王通觉得既尴尬又丢脸,家丑不可外扬,他姐嫁的不好,那就别有事没事的总提起她,好似有多光荣似的。
晚上心情郁闷的王通在院子里站了片刻,眼见四下无人,便偷偷摸摸的进了一个屋子。
不大一会儿,里面就传出了暧昧的调笑声,桌上的蜡烛熄灭,里面的二人迫不及待的滚在了一起。
韩泽玉挑眉,这屋子的方位,还有刚刚娇笑着的女声,都说明了一件事。
韩泽玉早早的就一语成谶了,果然王通就是个趁着妻子孕期出轨的渣男,而他出轨的对象,还真是一言难尽。
只是不知是奶娘授意的,还是杨婉自己爬了床。
转天奶娘又去找大小姐告状,说那王老太趁着她行动不便,想要插手惠民堂的事务。
其实医馆里有老大夫坐镇就足够了,完全不需要找个外行来瞎指挥内行。
“大小姐,您先把库房钥匙给我保管,我怕她插手不上惠民堂的事,再转回来算计您的东西。
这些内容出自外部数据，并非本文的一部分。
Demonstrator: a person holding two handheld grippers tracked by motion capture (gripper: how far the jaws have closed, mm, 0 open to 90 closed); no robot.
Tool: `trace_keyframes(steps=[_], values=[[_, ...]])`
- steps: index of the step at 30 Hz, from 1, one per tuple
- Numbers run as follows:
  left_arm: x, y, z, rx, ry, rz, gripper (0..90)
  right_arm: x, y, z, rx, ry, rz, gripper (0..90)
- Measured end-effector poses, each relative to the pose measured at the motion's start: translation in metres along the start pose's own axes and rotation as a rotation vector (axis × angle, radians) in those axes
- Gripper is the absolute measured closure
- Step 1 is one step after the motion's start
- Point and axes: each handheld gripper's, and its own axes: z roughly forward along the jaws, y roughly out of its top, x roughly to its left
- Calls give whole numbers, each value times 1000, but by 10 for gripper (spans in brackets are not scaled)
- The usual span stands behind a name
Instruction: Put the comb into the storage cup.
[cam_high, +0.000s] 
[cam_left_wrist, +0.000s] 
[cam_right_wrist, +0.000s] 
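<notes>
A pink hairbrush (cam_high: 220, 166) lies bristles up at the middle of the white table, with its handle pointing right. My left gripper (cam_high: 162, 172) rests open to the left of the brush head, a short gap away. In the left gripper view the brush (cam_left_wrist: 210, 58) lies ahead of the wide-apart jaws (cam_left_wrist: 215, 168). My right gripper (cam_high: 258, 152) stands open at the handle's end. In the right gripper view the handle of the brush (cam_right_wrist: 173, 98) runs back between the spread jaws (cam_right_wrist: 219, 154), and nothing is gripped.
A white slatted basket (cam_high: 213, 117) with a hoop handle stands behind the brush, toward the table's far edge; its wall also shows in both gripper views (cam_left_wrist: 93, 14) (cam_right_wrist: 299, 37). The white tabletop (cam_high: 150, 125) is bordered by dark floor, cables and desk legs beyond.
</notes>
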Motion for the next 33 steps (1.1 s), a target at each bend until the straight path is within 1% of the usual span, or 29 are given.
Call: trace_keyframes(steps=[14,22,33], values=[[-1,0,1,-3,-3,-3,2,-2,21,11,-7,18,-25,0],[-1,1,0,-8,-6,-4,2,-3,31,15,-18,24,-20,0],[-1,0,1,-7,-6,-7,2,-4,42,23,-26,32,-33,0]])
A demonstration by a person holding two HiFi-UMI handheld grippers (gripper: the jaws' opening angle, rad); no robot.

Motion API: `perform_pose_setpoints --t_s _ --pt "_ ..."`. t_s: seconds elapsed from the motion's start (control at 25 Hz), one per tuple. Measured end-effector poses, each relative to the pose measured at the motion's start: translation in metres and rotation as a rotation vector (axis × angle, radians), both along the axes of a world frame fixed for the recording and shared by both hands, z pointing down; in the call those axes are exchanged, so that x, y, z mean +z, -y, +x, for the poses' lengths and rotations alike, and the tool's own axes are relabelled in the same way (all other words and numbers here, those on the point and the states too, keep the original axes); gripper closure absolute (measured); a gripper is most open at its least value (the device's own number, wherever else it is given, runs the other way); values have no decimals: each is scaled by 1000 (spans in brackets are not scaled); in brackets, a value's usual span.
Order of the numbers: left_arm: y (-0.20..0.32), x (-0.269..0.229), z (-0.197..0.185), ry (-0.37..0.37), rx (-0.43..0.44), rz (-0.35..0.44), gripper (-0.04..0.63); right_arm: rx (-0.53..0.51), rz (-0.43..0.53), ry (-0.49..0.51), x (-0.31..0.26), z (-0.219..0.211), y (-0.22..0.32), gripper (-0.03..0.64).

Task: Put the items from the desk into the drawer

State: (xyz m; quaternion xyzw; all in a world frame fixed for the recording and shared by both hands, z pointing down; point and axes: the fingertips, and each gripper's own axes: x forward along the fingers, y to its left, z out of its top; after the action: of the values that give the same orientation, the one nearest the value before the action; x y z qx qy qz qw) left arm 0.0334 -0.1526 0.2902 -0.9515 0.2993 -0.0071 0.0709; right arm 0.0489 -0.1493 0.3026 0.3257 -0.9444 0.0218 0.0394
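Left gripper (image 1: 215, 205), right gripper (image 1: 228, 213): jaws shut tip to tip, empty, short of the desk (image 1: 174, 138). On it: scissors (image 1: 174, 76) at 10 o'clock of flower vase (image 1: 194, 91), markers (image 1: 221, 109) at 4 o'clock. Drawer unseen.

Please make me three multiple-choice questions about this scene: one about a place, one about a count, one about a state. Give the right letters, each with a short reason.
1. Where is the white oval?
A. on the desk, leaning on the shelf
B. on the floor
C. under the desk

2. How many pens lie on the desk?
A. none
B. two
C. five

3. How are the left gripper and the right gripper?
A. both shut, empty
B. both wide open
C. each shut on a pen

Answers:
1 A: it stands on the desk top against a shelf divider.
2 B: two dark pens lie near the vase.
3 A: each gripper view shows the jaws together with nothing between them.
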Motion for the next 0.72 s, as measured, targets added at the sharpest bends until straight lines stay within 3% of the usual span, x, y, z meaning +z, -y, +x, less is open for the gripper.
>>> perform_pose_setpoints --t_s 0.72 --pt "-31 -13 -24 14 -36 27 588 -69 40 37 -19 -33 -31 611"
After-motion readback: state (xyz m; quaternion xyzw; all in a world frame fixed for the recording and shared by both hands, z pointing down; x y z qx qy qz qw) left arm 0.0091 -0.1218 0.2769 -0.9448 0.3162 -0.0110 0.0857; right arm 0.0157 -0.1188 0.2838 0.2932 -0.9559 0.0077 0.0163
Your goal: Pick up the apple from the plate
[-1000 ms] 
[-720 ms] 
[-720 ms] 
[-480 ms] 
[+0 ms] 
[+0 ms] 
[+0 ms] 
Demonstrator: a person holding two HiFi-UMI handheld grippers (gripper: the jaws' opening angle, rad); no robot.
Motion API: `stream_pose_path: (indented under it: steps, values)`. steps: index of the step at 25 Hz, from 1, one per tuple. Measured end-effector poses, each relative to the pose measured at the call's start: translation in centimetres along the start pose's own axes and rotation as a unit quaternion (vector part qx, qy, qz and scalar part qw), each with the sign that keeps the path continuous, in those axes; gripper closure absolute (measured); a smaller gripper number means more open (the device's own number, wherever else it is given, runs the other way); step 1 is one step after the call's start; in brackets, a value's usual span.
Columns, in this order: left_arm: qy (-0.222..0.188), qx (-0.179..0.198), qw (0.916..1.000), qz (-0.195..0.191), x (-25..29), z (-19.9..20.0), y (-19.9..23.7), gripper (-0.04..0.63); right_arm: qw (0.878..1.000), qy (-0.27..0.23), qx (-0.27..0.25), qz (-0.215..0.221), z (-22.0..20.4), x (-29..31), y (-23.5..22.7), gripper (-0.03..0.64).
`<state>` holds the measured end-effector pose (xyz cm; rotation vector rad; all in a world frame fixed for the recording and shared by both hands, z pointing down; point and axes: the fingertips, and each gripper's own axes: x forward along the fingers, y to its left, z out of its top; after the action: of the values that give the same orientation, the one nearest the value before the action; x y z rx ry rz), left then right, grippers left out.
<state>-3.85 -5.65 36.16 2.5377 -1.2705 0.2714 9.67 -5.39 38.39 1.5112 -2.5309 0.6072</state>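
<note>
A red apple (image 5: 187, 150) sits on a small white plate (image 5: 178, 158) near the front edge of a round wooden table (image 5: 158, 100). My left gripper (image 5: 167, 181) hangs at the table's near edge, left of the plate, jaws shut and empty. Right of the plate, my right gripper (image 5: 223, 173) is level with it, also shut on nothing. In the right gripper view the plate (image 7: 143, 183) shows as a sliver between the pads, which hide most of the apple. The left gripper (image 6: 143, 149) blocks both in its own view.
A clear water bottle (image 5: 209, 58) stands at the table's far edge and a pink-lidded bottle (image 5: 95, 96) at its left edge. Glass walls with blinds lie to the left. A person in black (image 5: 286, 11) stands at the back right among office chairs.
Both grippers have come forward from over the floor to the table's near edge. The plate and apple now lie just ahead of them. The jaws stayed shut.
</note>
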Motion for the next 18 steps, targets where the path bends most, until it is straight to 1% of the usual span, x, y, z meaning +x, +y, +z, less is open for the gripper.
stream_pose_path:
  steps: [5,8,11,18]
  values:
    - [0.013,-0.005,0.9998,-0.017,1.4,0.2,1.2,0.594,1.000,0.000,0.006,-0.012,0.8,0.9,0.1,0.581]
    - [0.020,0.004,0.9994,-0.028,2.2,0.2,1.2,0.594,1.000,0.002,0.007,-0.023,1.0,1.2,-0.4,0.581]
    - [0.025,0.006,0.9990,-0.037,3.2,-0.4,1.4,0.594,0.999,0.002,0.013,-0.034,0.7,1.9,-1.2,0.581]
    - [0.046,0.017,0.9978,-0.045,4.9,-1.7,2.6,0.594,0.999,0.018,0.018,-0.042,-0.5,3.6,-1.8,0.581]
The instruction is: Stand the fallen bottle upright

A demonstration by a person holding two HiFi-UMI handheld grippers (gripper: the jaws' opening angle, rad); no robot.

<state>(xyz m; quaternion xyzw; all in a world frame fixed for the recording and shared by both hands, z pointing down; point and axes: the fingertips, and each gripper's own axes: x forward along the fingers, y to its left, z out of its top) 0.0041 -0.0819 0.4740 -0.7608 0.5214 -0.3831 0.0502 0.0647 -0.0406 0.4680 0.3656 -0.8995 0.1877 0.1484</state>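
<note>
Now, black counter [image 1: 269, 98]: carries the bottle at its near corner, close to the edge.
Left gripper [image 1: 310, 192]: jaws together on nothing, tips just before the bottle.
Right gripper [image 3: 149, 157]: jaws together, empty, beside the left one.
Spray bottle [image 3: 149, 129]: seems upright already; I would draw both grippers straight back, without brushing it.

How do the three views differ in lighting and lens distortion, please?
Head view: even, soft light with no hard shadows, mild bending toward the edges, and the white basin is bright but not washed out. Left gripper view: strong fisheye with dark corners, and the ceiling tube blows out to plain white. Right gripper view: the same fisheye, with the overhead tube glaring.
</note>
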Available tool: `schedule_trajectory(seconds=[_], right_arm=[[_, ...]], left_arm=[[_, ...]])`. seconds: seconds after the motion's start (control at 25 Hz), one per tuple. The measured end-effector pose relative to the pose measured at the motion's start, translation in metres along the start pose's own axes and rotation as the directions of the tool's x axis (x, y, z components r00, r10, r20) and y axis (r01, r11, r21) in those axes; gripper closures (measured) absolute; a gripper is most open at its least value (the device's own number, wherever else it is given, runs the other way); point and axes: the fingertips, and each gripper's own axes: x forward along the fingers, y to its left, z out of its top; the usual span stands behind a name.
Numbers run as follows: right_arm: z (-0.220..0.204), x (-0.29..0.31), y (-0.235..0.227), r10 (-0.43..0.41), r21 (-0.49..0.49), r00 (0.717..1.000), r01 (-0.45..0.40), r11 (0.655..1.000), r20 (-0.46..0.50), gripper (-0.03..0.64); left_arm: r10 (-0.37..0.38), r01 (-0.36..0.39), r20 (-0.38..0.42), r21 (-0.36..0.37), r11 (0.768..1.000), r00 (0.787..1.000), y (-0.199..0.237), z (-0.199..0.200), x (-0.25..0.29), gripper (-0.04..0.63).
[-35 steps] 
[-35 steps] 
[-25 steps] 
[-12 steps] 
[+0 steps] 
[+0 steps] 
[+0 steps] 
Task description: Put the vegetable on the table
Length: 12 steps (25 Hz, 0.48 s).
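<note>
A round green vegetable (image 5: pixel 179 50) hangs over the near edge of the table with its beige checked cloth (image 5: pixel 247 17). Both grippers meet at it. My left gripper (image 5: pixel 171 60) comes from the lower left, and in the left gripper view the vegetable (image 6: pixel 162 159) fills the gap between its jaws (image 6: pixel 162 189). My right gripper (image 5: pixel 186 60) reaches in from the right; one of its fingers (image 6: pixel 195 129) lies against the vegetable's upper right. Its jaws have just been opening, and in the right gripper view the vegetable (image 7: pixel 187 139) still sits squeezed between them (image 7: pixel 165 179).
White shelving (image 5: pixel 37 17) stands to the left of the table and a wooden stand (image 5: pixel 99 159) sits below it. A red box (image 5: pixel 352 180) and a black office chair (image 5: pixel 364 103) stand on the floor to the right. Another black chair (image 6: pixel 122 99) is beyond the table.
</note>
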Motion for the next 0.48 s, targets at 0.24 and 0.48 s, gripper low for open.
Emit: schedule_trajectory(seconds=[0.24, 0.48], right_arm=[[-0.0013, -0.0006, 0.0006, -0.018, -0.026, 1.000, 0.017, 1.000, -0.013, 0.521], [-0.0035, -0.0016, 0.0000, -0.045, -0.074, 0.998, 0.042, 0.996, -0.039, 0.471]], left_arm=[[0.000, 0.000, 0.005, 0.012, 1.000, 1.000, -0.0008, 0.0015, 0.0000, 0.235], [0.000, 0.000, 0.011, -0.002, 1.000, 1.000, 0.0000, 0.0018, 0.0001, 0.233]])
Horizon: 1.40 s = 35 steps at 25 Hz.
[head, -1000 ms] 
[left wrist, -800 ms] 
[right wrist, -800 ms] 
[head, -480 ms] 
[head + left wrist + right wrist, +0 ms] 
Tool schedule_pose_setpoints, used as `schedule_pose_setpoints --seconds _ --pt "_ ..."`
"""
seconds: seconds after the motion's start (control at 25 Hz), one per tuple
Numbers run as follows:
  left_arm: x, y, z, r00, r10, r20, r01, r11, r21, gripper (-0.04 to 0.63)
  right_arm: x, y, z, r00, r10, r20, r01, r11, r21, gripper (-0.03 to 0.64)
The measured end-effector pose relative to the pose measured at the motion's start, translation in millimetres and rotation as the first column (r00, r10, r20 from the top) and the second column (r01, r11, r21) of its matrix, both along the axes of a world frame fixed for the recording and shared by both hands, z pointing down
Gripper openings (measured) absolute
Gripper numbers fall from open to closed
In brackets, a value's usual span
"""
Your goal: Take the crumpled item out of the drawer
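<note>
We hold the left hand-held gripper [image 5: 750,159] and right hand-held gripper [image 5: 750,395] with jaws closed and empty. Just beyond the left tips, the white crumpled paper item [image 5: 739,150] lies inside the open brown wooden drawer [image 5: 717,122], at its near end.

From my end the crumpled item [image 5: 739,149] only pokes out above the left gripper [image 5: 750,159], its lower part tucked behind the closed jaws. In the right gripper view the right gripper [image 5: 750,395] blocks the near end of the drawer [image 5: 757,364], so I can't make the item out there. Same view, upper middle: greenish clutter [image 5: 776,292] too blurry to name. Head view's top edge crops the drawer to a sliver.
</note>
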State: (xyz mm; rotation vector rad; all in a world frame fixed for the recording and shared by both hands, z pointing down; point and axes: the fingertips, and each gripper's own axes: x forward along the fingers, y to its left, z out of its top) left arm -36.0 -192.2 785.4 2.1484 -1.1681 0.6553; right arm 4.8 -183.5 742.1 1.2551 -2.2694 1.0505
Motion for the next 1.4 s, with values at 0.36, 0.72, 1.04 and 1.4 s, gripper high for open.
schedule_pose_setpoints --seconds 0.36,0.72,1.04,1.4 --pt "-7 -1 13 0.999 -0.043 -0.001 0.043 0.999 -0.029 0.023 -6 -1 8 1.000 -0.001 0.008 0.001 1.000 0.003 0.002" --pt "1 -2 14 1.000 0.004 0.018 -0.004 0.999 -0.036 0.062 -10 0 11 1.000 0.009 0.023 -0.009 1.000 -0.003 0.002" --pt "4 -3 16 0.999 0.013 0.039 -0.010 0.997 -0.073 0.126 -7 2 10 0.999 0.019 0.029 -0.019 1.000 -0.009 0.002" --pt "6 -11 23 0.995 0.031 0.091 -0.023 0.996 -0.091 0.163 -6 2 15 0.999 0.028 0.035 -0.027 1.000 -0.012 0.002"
”
苏时念一想也是这个理,万一当婆婆的朝她张口,她不给还不好,与其把关系闹僵,还不如让奶娘帮她保管着。
从小看着长大的孩子,对于苏时念的心性,奶娘可谓是拿捏的十分精准。
王母的手伸的太长,这也算是正中下怀,钥匙这不就落在了她手里。
苏时念吃过晚饭就犯困,在地上走了一会儿,被丫鬟扶着进屋休息。
奶娘拿着心心念念的钥匙,快步向库房走去。
韩泽玉趴在房顶守株待兔,挑选了一个绝佳的位置,挪开瓦片向下看去。